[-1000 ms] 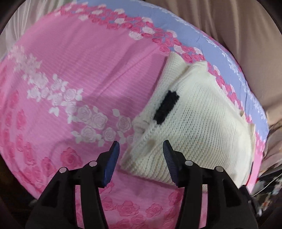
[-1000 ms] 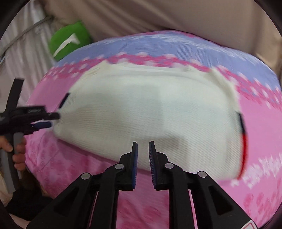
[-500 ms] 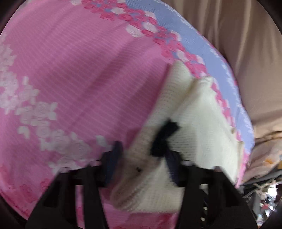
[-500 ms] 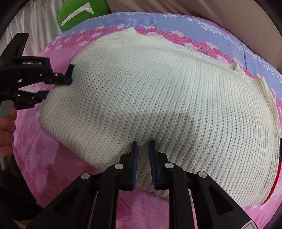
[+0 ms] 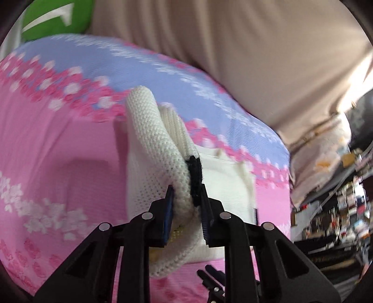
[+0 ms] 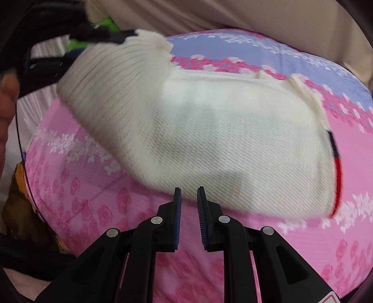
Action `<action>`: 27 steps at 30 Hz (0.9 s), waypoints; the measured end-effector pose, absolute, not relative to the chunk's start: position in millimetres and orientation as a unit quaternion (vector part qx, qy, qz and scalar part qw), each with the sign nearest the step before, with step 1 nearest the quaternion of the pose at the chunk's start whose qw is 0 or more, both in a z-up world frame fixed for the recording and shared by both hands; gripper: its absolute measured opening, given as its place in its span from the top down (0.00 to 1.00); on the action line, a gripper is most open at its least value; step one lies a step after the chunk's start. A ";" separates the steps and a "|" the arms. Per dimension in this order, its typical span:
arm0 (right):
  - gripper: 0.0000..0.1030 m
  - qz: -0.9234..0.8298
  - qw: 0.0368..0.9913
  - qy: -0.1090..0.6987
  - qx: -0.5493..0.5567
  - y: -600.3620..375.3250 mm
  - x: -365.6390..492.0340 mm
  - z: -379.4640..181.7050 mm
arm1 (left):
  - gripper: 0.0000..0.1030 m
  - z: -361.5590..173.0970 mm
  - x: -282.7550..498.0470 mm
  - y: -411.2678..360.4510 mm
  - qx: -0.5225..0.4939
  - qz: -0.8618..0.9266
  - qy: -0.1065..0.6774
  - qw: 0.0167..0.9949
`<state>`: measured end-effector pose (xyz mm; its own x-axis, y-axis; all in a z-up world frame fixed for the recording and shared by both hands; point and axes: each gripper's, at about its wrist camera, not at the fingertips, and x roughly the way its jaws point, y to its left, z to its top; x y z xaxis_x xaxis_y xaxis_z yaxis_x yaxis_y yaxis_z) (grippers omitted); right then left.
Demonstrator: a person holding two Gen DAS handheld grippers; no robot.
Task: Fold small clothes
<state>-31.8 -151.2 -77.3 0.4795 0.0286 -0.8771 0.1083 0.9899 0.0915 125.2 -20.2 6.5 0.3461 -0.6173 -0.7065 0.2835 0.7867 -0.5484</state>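
A cream knitted sweater [image 6: 221,139] lies on a pink floral bed sheet [image 6: 93,198]. My left gripper [image 5: 186,202] is shut on the sweater's left edge [image 5: 160,149], by a black patch [image 5: 194,172], and holds it lifted above the sheet. In the right wrist view that lifted end [image 6: 121,70] rises at the upper left, held by the left gripper [image 6: 102,35]. My right gripper [image 6: 188,200] hovers just before the sweater's near edge, its jaws a narrow gap apart and holding nothing. A red and dark trim [image 6: 336,167] marks the sweater's right end.
The sheet has a lilac band [image 5: 139,67] along its far side. Beige bedding [image 5: 233,42] lies beyond it. A green cushion [image 5: 53,18] sits at the far left. Cluttered shelves [image 5: 338,209] stand to the right.
My left gripper has closed on the sweater's left edge and lifted it off the sheet. My right gripper has drawn back a little from the sweater, still empty.
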 end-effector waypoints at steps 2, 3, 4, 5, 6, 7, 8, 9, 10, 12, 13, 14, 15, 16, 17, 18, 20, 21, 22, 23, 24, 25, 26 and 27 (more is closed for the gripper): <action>0.84 -0.043 0.860 0.504 0.073 -168.4 -51.0 -70.9 | 0.81 17.0 117.7 -50.5 -0.142 -0.306 0.492 0.802; 0.84 -0.051 0.860 0.501 0.077 -175.6 -61.3 -68.1 | 0.81 20.9 112.8 -71.3 -0.127 -0.321 0.491 0.800; 0.84 -0.060 0.861 0.499 0.083 -185.7 -71.1 -66.4 | 0.81 23.1 108.8 -88.6 -0.116 -0.334 0.490 0.797; 0.84 -0.070 0.860 0.497 0.089 -196.1 -79.3 -65.3 | 0.82 24.1 104.7 -105.1 -0.103 -0.344 0.490 0.794; 0.84 -0.082 0.860 0.495 0.098 -206.3 -88.1 -63.8 | 0.82 24.1 98.8 -126.0 -0.088 -0.357 0.492 0.789; 0.84 -0.094 0.858 0.493 0.109 -217.4 -97.6 -63.0 | 0.82 22.8 92.1 -143.3 -0.077 -0.367 0.494 0.785; 0.84 -0.105 0.857 0.490 0.119 -227.6 -106.9 -62.5 | 0.82 20.8 88.5 -154.9 -0.070 -0.373 0.496 0.781; 0.84 -0.114 0.857 0.486 0.128 -235.4 -115.5 -63.4 | 0.82 16.9 81.3 -173.7 -0.056 -0.383 0.500 0.775; 0.84 -0.124 0.856 0.483 0.138 -244.8 -123.3 -63.5 | 0.82 12.8 74.0 -186.7 -0.044 -0.387 0.503 0.772; 0.84 -0.142 0.851 0.480 0.156 -263.3 -137.2 -64.7 | 0.82 -1.1 60.1 -215.1 -0.016 -0.393 0.514 0.763; 0.84 -0.149 0.849 0.479 0.163 -268.8 -142.7 -65.9 | 0.82 -9.2 54.7 -226.8 -0.004 -0.393 0.518 0.760; 0.84 -0.154 0.848 0.478 0.170 -275.4 -148.1 -67.4 | 0.82 -15.2 51.5 -232.7 0.005 -0.392 0.522 0.757; 0.84 -0.161 0.846 0.477 0.178 -283.3 -153.1 -68.8 | 0.82 -24.0 46.7 -243.0 0.016 -0.389 0.528 0.755; 0.84 -0.164 0.844 0.476 0.184 -288.7 -156.7 -69.6 | 0.82 -30.8 43.9 -248.8 0.022 -0.386 0.533 0.753; 0.84 -0.166 0.843 0.475 0.189 -294.1 -160.4 -70.7 | 0.82 -37.0 40.6 -252.6 0.027 -0.383 0.537 0.752; 0.84 -0.167 0.843 0.474 0.194 -299.2 -162.9 -71.4 | 0.82 -43.8 37.9 -256.9 0.032 -0.377 0.541 0.751; 0.84 -0.160 0.842 0.471 0.208 -309.3 -165.4 -72.5 | 0.82 -54.5 35.3 -261.3 0.042 -0.367 0.546 0.752; 0.84 -0.154 0.844 0.467 0.215 -315.5 -165.7 -71.6 | 0.82 -63.9 36.3 -263.2 0.048 -0.360 0.553 0.749; 0.84 -0.152 0.846 0.461 0.220 -320.8 -164.9 -69.8 | 0.82 -70.3 37.1 -264.3 0.052 -0.354 0.560 0.747; 0.84 -0.148 0.849 0.455 0.223 -324.6 -163.3 -66.6 | 0.79 -78.5 39.8 -264.1 0.049 -0.346 0.568 0.745; 0.81 -0.143 0.853 0.448 0.227 -329.0 -161.0 -62.8 | 0.76 -83.9 41.3 -262.3 0.033 -0.345 0.574 0.742; 0.74 -0.138 0.856 0.443 0.228 -332.7 -158.6 -58.8 | 0.74 -82.8 41.9 -262.4 0.025 -0.345 0.574 0.742; 0.70 -0.134 0.859 0.438 0.227 -336.2 -156.1 -54.9 | 0.73 -79.4 42.8 -261.6 0.016 -0.346 0.573 0.743; 0.67 -0.127 0.863 0.434 0.225 -339.1 -153.5 -50.5 | 0.73 -69.4 41.4 -256.3 0.001 -0.354 0.571 0.741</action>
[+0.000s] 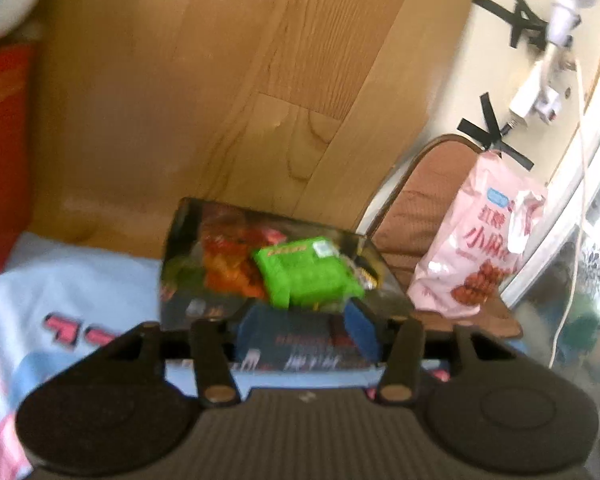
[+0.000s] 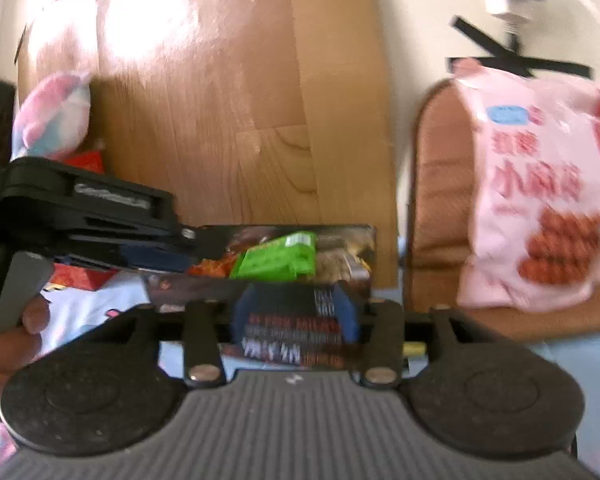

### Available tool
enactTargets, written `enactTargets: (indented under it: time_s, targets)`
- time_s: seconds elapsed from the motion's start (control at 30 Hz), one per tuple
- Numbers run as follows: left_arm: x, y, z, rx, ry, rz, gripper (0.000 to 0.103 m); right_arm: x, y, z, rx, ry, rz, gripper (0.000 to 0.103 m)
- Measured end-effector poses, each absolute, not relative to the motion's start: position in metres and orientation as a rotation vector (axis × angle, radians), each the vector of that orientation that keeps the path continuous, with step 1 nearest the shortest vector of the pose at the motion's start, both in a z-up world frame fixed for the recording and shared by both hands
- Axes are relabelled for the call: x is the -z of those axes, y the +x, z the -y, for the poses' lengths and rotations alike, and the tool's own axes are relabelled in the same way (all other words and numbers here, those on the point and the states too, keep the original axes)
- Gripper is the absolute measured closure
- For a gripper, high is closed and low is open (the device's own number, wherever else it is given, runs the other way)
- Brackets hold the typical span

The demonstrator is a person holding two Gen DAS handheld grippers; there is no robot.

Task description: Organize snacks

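Dark printed cardboard, that's the open snack box (image 1: 180, 280), sitting on the pale blue bedsheet with pink print (image 1: 60, 280), dead centre in the left wrist view. Inside, left to right: an orange-red crinkly packet (image 1: 228, 264) at the nine o'clock side, a bright green foil packet (image 1: 304, 272) riding on top in the middle, and a brownish wrapper (image 1: 366, 274) tucked in at three o'clock, too blurred to read.

The left gripper (image 1: 306, 328) sits at the box's six o'clock, blue fingers (image 1: 360, 328) partway apart with the near wall showing between them, and the pads don't look pressed onto it. Over to the right wrist view: the right gripper (image 2: 296, 312) is likewise parted, the box's lettered wall framed between its fingers, no squeeze that I can see. From nine o'clock the other tool reaches in toward the box's left wall, a person's hand (image 2: 8, 344) on its handle.

Around it, from the left: a red carton (image 1: 0, 152) at nine o'clock, a pastel soft pillow (image 2: 52, 116) at ten, the wooden panel (image 1: 220, 80) at twelve. At three o'clock a pink plastic snack bag (image 1: 476, 240) stands on a brown cushioned chair (image 1: 420, 200), just beside the box. Above it, black tape crosses (image 1: 496, 132) and a white plug adapter (image 1: 532, 100) on the cream wall.
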State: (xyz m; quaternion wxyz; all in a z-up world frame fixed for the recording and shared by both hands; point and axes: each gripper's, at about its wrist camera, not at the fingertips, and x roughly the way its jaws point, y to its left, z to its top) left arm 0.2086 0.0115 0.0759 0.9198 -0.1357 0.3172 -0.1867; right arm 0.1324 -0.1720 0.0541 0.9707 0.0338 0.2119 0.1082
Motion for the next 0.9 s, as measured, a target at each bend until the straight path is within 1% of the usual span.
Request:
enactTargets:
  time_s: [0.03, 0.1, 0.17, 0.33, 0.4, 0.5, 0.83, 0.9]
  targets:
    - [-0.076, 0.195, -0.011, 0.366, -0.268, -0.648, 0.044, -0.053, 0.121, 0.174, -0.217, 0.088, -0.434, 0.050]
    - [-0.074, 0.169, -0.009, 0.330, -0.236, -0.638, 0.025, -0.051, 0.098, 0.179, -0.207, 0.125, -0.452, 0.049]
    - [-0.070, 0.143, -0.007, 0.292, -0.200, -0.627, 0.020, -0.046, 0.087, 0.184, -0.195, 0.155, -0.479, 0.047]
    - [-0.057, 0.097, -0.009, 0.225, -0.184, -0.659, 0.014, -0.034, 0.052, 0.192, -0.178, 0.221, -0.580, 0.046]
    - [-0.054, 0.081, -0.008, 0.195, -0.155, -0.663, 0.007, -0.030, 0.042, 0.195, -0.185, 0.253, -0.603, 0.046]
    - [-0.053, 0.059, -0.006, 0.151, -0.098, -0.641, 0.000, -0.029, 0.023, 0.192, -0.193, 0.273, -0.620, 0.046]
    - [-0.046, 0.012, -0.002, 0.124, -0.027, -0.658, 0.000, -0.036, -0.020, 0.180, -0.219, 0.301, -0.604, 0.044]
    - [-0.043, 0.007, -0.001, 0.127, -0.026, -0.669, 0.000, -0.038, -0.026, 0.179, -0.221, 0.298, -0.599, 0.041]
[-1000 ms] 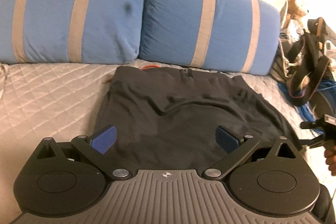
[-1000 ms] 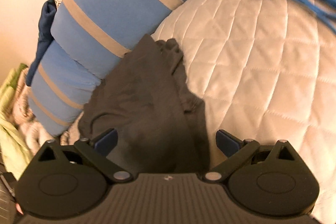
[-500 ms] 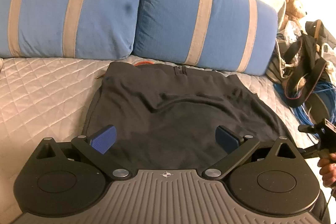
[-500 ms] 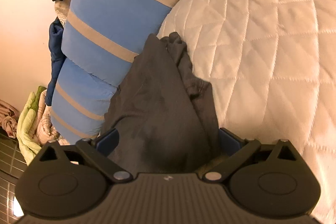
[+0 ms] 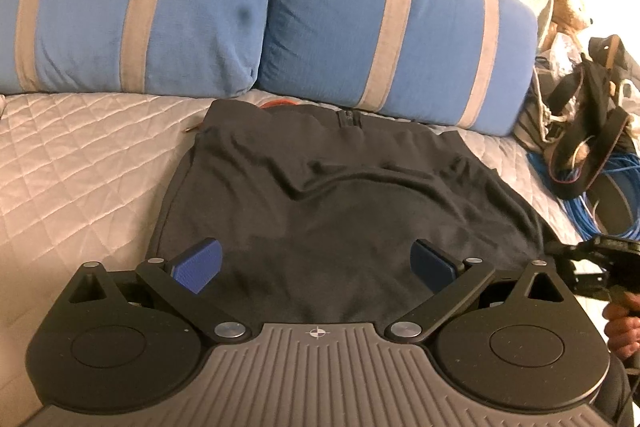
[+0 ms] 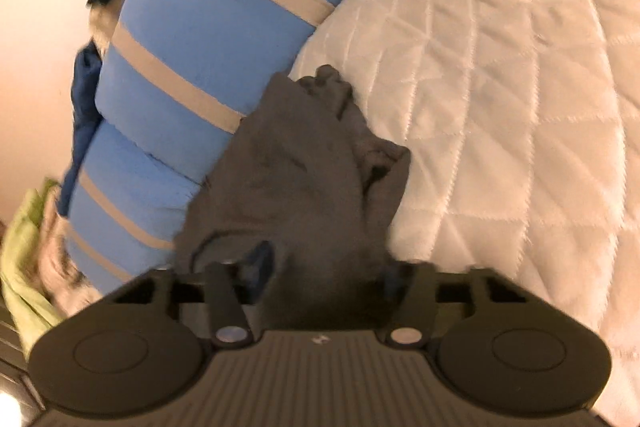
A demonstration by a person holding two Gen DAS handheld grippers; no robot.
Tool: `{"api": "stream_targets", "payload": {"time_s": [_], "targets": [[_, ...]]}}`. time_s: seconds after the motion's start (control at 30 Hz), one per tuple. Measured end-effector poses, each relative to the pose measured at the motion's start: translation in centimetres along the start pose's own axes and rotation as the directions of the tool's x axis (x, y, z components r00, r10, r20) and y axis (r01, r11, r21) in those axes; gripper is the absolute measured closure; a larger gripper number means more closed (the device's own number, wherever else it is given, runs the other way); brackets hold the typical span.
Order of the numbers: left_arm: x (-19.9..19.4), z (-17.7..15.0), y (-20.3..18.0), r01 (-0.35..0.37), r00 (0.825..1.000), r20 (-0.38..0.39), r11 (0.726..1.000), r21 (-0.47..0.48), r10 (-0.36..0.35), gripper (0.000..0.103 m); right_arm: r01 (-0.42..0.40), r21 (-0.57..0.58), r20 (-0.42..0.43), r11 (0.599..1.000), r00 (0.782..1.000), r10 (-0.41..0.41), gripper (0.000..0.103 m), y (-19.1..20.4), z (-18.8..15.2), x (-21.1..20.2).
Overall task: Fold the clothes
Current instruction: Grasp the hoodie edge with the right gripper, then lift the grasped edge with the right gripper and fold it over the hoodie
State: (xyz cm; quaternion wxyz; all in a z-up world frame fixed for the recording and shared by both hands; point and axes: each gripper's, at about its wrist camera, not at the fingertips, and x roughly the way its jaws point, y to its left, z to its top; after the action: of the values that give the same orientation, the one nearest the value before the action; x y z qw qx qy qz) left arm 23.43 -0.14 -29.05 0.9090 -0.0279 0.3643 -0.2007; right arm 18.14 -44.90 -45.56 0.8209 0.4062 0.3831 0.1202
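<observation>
Dark garment (image 5: 332, 211) lies mid-frame on a quilted bed (image 5: 80, 163) below blue striped pillows (image 5: 256, 7). Left tool (image 5: 316, 263) is spread apart above it; right tool (image 6: 326, 275) pinches its edge.

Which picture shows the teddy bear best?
The left wrist view. The teddy bear sits at the far right edge there, small but clear, beyond the blue striped cushions and above a tangle of straps. The right wrist view does not show the bear at all.

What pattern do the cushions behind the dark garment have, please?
Blue cushions with vertical beige stripes; clearest in the left wrist view.
</observation>
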Motion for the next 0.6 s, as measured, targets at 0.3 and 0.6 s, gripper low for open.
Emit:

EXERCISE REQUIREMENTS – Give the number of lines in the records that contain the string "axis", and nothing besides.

ANSWER SPACE – 3